Borrowed Tools
International Law and the Making of Sovereignty in East Timor
DOI:
https://doi.org/10.15168/tslr.v8i1.3965Keywords:
East Timor, self-determination, permanent sovereignty over natural resources (PSNR), UNTAET, state recognitionAbstract
This article uses East Timor to ask a simple question with hard answers: what can international law actually do for peoples seeking independence? The paper follows Timor’s path from Portuguese rule through Indonesia’s occupation to UN administration and statehood, and argues that law mattered in three different ways. First, the ICJ’s East Timor case (Portugal v Australia, 1995) affirmed self-determination and permanent sovereignty over natural resources (PSNR), even as Monetary Gold rules kept the Court from deciding the merits.
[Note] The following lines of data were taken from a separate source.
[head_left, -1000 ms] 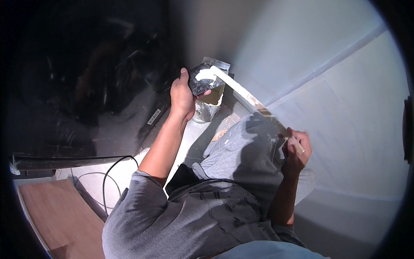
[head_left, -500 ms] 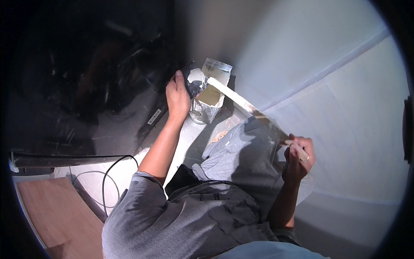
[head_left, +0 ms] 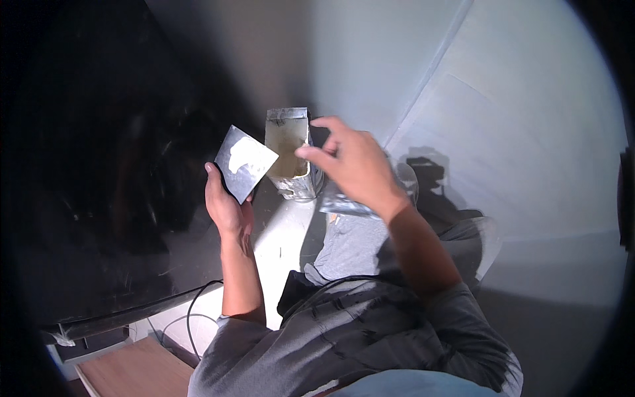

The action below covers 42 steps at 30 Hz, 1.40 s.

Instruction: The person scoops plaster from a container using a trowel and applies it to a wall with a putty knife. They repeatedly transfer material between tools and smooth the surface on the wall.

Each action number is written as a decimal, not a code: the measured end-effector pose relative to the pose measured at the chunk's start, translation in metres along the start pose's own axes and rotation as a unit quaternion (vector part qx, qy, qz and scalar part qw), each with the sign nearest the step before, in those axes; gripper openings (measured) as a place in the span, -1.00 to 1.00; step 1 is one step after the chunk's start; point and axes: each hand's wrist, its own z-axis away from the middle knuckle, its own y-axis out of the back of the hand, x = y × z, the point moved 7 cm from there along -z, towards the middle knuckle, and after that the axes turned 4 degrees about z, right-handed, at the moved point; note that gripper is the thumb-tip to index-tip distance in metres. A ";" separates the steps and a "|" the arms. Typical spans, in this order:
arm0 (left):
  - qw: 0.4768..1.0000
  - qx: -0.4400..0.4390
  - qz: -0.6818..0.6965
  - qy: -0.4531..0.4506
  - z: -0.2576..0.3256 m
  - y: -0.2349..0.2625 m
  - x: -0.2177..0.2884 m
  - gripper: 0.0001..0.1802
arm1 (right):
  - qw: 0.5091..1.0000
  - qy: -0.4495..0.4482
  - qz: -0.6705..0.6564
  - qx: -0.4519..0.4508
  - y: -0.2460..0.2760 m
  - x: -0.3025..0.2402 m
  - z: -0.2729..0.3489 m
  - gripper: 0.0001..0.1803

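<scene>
Left hand (head_left: 228, 205): fingers clamped on flat square steel blade with white smear (head_left: 243, 163), at 10 o'clock of centre.
Right hand (head_left: 354, 169): fingers loosely spread over open grey plaster tub (head_left: 288, 159); grip on anything cannot be told.
Handling: blade probably light, stiff, slick; best held by lower edge.

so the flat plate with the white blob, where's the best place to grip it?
By its lower near corner, from below and the left, as the left hand does now. The metal plate tilts up with white compound on its upper face, so fingers belong on the clean lower edge and back, thumb on the rim. The right hand is close on the right, by the mud pan.
</scene>
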 end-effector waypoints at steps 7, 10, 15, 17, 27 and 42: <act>0.978 -0.138 0.033 0.152 0.100 -0.094 -0.028 -0.48 | 0.863 -0.263 -0.422 0.086 0.143 0.196 0.158 -0.34; 0.945 -0.166 -0.006 0.282 0.156 -0.122 -0.071 -0.46 | 0.747 -0.342 -0.515 0.245 0.151 0.268 0.263 -0.37; 0.872 -0.280 0.018 0.400 0.224 -0.167 -0.111 -0.43 | 0.891 -0.303 -0.222 0.256 0.107 0.267 0.291 -0.55; 0.863 -0.281 0.004 0.419 0.246 -0.188 -0.103 -0.44 | 0.938 -0.256 -0.090 0.215 0.101 0.243 0.296 -0.57; 0.848 -0.315 -0.041 0.424 0.138 -0.122 -0.119 -0.50 | 0.968 -0.173 -0.155 -0.092 -0.014 0.169 0.281 -0.30; 0.779 -0.561 -0.084 0.268 0.135 -0.164 -0.105 -0.45 | 0.821 -0.056 -0.301 0.482 0.060 0.093 0.354 -0.70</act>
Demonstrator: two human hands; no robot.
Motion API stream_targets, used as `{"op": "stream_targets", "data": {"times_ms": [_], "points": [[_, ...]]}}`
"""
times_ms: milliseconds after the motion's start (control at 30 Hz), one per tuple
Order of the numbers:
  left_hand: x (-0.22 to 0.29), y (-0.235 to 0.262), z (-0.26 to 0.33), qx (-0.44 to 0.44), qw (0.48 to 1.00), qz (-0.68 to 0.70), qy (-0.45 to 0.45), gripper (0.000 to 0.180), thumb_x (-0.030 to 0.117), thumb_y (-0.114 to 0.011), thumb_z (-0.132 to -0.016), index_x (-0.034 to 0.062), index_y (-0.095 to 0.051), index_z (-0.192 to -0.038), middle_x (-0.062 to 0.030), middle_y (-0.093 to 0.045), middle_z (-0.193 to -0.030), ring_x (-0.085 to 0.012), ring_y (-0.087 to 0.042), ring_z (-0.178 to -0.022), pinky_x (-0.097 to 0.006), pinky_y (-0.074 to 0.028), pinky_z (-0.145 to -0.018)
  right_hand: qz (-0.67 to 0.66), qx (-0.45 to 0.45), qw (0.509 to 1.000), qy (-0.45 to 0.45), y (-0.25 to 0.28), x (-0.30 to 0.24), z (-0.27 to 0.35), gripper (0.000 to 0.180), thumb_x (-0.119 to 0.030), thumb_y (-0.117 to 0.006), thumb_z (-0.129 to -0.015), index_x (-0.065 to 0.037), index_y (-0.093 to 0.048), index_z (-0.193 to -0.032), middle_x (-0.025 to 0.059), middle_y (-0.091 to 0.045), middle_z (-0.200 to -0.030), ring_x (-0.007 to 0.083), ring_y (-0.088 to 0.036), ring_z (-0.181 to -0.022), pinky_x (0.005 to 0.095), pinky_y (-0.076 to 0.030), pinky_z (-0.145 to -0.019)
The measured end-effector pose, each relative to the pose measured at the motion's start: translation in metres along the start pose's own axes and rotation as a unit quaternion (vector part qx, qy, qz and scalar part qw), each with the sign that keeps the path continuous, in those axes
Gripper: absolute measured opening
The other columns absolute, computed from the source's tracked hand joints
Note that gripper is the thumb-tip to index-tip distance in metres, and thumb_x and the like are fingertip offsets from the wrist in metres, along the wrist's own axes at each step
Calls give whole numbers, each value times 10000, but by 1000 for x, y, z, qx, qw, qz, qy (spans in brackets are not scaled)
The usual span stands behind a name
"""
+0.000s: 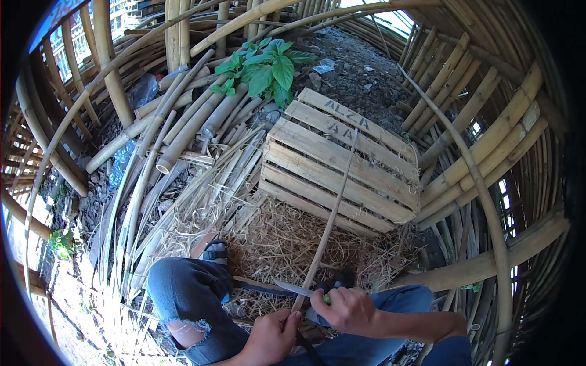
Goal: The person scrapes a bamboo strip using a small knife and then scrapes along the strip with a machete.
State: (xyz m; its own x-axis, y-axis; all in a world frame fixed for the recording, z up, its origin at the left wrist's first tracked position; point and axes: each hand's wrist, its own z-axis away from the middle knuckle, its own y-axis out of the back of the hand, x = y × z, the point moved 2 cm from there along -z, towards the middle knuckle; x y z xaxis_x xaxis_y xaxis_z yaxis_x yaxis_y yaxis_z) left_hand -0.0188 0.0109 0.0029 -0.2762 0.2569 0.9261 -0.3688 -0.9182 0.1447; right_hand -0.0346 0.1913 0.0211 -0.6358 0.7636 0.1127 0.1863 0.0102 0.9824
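Observation:
Closed around the lower end of a long, thin bamboo strip [332, 219], my left hand [268, 337] is low in the middle, in front of my lap. The strip slants away from me and its far end lies over a slatted wooden crate [342, 161]. My right hand [347, 311] grips a knife, of which a bit of green handle shows between the fingers. The knife's blade [292, 287] points left and crosses the strip just beyond my left hand. Whether its edge bites into the strip I cannot tell. A dark strap-like band runs below my hands.
Dry shavings [274, 238] cover the ground before my feet. Split bamboo strips [201, 195] and thicker bamboo poles [198, 131] lie at the left. A leafy green plant [265, 67] grows behind the crate. Bamboo walls and a long curved pole [464, 146] stand at the right.

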Motion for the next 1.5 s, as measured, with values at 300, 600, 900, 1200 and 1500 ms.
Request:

Second, a UN sequence, UNAMET, INTERFET, UNTAET, turned principle into practice by creating security, institutions and a constitution under Sérgio Vieira de Mello. Third, the paper shows the cost of success: transitional rule can enable self-government while temporarily constraining it, a sovereignty paradox that East Timor mitigated through early “Timorization” of authority. A comparative section reads Western Sahara and Palestine through the same lens: rights are named, but credible pathways (consultation under protection, time-bound administration with real local agency) are missing. The conclusion offers conditions, not a template, for when law moves from declaration to implementation: layered legitimacy, benchmarked security, and early transfer to elected institutions. In short, international law does not confer sovereignty; used well, it can be a tool to scaffold it.